**Instructions to follow**
In the records below, find each line holding the word "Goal" and copy it.

**Dataset excerpts**
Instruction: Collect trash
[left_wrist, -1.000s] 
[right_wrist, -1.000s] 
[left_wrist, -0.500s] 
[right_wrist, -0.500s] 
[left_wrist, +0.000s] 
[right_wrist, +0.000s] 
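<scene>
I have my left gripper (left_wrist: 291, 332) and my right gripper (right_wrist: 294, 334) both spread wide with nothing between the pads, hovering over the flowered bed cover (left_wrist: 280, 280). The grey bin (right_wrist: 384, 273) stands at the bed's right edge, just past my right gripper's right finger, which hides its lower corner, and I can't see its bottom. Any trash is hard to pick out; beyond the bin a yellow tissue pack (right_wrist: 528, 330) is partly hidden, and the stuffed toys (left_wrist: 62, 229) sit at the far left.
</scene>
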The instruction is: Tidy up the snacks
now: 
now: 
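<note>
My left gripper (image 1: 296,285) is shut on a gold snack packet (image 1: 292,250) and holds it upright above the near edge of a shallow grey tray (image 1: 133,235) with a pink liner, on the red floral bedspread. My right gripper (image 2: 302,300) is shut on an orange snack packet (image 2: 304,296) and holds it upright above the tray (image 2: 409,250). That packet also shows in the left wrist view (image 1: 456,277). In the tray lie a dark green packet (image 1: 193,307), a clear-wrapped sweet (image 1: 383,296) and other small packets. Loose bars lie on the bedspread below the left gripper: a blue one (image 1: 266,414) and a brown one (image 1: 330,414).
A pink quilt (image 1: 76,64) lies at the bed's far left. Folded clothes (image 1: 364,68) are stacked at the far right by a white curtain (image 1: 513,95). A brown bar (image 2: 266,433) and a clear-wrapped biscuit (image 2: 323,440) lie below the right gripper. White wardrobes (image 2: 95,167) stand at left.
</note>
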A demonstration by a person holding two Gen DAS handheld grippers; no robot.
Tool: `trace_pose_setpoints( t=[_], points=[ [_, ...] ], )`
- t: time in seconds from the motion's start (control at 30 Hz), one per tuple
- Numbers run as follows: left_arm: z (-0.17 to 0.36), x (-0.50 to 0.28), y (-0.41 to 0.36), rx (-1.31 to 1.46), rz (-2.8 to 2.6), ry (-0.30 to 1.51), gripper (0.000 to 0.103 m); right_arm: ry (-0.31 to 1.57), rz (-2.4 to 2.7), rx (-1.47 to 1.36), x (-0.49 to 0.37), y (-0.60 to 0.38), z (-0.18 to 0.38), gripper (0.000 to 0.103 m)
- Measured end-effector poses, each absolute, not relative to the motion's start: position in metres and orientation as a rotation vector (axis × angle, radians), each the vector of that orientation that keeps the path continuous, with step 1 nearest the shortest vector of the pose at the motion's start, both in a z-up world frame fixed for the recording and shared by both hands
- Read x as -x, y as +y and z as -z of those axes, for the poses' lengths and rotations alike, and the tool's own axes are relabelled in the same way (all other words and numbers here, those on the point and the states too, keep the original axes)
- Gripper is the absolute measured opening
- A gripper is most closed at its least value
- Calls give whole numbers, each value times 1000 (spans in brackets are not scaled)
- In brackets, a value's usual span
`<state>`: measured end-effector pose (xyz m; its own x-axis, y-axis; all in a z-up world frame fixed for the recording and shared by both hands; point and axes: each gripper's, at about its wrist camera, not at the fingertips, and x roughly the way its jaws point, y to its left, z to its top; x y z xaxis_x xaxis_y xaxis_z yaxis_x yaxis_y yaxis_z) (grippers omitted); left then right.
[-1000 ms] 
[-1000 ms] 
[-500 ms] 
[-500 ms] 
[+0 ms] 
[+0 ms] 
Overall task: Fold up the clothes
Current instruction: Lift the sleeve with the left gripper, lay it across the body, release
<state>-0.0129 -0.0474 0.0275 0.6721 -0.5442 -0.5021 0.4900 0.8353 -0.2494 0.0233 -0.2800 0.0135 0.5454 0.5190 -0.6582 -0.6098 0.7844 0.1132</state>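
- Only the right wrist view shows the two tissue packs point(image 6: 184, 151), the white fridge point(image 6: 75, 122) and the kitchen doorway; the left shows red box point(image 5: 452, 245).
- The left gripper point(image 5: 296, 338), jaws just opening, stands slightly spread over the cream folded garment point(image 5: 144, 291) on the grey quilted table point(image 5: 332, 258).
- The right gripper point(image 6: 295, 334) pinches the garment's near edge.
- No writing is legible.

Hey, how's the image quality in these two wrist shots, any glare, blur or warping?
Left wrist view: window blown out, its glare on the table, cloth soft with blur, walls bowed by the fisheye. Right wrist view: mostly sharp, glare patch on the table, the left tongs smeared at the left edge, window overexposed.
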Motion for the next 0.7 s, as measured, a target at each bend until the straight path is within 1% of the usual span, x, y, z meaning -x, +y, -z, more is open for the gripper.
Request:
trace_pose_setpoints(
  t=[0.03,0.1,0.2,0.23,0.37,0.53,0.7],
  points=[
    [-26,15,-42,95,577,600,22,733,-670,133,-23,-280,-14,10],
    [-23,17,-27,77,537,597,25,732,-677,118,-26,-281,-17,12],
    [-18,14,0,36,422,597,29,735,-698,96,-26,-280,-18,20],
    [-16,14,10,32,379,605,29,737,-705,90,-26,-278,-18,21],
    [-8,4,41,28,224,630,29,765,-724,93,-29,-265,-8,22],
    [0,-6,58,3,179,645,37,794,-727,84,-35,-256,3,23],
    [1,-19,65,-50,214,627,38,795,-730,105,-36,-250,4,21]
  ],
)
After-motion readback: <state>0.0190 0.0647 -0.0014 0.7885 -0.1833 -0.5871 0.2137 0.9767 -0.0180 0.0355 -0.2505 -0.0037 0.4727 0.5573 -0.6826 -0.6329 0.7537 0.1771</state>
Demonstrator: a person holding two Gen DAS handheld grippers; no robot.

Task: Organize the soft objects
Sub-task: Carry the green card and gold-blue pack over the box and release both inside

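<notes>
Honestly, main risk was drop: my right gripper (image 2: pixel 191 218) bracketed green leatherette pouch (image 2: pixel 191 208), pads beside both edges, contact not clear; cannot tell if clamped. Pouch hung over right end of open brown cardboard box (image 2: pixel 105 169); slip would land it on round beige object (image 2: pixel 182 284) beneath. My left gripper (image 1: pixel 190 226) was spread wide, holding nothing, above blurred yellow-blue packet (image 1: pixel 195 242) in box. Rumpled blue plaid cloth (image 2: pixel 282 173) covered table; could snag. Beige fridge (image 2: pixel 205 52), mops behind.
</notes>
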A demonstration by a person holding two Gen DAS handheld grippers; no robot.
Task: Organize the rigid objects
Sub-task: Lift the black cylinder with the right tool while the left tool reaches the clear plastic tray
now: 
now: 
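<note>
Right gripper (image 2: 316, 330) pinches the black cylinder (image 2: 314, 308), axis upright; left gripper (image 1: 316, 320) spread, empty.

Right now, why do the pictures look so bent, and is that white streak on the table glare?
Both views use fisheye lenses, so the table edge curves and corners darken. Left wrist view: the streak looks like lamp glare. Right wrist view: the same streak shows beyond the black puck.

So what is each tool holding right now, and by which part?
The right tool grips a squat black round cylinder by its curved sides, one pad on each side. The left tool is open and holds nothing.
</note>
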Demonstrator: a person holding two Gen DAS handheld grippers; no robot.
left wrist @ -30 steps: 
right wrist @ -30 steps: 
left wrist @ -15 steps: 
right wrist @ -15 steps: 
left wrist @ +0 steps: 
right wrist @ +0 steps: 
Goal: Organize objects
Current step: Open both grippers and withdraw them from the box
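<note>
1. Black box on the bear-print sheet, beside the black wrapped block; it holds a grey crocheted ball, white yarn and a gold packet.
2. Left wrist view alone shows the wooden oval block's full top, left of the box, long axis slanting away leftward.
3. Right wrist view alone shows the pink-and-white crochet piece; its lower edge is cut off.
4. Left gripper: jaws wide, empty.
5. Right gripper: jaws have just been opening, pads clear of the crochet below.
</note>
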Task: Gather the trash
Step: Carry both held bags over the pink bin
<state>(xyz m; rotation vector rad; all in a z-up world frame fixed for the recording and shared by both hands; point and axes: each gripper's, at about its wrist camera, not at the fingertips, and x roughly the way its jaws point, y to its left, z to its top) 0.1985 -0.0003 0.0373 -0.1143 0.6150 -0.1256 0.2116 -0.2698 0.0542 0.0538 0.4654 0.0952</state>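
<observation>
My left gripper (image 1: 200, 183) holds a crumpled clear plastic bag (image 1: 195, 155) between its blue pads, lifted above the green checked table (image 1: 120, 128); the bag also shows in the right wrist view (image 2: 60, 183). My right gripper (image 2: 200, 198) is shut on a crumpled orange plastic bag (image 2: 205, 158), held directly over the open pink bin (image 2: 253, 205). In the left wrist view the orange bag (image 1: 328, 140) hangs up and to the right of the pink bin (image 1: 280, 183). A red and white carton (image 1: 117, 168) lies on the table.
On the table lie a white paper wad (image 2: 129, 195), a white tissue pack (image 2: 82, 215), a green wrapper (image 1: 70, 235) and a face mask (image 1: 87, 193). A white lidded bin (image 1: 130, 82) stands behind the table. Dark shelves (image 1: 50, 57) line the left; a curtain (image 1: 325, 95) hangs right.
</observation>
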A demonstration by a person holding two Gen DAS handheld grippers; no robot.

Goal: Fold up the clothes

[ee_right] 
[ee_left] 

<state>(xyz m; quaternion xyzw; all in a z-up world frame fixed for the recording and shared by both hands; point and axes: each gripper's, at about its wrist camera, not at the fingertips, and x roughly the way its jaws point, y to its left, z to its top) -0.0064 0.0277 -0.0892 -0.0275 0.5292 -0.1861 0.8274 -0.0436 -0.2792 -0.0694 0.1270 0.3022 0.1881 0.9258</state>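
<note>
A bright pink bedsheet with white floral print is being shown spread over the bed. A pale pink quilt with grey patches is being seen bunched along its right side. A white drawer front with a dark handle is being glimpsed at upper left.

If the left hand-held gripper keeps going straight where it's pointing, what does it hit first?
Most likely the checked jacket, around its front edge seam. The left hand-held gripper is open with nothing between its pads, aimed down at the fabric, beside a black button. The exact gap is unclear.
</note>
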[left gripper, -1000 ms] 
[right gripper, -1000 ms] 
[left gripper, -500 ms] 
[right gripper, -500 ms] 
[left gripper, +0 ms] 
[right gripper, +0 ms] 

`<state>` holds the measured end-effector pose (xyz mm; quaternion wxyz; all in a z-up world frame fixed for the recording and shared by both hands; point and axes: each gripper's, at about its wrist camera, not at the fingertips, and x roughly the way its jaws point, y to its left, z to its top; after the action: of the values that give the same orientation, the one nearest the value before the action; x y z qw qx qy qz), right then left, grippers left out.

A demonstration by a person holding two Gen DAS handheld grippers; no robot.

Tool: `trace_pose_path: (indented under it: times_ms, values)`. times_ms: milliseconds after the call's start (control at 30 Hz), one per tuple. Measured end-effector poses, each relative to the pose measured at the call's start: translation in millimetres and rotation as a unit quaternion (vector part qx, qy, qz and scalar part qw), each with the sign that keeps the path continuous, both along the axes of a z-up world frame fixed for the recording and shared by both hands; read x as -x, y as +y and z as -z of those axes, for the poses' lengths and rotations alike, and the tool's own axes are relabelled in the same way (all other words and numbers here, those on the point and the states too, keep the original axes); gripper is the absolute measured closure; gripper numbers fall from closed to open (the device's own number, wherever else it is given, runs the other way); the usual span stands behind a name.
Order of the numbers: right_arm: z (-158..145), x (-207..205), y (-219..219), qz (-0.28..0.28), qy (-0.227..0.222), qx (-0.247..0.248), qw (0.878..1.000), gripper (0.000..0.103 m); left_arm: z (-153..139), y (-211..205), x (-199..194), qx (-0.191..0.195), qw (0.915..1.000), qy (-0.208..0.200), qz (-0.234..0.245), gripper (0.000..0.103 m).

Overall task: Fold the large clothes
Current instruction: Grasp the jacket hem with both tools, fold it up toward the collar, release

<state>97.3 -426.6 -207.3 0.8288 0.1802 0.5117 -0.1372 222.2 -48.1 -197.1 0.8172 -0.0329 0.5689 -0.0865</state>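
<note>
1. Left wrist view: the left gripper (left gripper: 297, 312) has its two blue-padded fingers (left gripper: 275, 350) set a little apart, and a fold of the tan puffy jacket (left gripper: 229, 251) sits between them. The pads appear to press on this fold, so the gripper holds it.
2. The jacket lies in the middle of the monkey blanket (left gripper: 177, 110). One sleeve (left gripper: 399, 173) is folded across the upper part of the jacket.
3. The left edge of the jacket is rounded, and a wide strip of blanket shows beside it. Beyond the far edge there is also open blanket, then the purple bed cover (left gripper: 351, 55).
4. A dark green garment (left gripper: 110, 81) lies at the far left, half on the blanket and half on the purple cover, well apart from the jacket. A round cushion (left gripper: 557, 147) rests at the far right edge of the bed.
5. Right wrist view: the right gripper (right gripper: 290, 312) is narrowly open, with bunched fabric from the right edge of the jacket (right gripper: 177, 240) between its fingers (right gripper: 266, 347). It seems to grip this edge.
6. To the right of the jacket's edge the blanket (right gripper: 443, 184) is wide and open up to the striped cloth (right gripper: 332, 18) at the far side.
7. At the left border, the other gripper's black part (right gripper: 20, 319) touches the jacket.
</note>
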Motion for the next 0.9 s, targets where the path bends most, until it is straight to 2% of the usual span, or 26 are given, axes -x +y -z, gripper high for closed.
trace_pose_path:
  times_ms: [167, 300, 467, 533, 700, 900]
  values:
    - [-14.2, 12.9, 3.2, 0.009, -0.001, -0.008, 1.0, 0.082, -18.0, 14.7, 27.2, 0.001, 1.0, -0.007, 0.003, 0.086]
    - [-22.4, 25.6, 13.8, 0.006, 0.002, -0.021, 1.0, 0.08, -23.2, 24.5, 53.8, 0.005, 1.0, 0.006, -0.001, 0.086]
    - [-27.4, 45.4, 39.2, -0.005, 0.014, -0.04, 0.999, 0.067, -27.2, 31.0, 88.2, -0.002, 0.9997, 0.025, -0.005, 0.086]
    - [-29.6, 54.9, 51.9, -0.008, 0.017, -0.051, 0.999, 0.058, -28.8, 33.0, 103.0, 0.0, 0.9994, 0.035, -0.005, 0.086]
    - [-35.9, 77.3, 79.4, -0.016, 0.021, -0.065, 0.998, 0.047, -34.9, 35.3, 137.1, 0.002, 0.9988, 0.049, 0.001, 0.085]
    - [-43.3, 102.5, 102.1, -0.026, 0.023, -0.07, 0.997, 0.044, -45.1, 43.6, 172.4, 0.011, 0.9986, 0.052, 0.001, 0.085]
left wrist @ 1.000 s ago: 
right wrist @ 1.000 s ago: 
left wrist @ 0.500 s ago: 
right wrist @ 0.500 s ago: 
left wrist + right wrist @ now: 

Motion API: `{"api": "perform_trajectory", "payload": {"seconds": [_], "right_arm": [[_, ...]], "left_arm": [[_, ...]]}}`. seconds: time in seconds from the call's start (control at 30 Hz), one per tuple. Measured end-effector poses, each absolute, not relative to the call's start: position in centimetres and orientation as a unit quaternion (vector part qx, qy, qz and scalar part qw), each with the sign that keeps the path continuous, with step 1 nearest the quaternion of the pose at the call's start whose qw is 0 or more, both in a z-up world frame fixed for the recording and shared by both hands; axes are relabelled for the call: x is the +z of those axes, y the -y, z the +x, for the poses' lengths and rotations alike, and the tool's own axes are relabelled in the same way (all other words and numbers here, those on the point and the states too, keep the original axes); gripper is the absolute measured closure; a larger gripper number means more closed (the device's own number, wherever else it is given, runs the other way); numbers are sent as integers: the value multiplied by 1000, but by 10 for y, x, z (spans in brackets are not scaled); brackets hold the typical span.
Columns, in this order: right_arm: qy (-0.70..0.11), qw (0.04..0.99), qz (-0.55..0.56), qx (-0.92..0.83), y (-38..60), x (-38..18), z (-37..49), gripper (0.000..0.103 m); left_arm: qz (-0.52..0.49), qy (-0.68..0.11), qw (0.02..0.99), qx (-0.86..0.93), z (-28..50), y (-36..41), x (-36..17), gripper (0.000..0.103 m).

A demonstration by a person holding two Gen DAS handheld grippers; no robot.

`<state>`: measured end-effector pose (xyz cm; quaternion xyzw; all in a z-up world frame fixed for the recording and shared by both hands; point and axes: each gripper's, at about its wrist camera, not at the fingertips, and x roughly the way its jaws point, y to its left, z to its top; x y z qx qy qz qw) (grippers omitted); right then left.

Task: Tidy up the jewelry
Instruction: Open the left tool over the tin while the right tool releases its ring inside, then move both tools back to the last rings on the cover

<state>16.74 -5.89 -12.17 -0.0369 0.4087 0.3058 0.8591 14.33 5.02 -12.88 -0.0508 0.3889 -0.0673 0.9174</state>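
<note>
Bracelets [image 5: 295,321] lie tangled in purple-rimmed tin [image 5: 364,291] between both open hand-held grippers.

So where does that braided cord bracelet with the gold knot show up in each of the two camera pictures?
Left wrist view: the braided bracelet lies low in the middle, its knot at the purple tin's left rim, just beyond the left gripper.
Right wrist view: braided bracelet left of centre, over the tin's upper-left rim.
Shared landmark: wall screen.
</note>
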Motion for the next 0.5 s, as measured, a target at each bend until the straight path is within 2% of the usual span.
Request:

**Result of this task**
Goal: Organize objects
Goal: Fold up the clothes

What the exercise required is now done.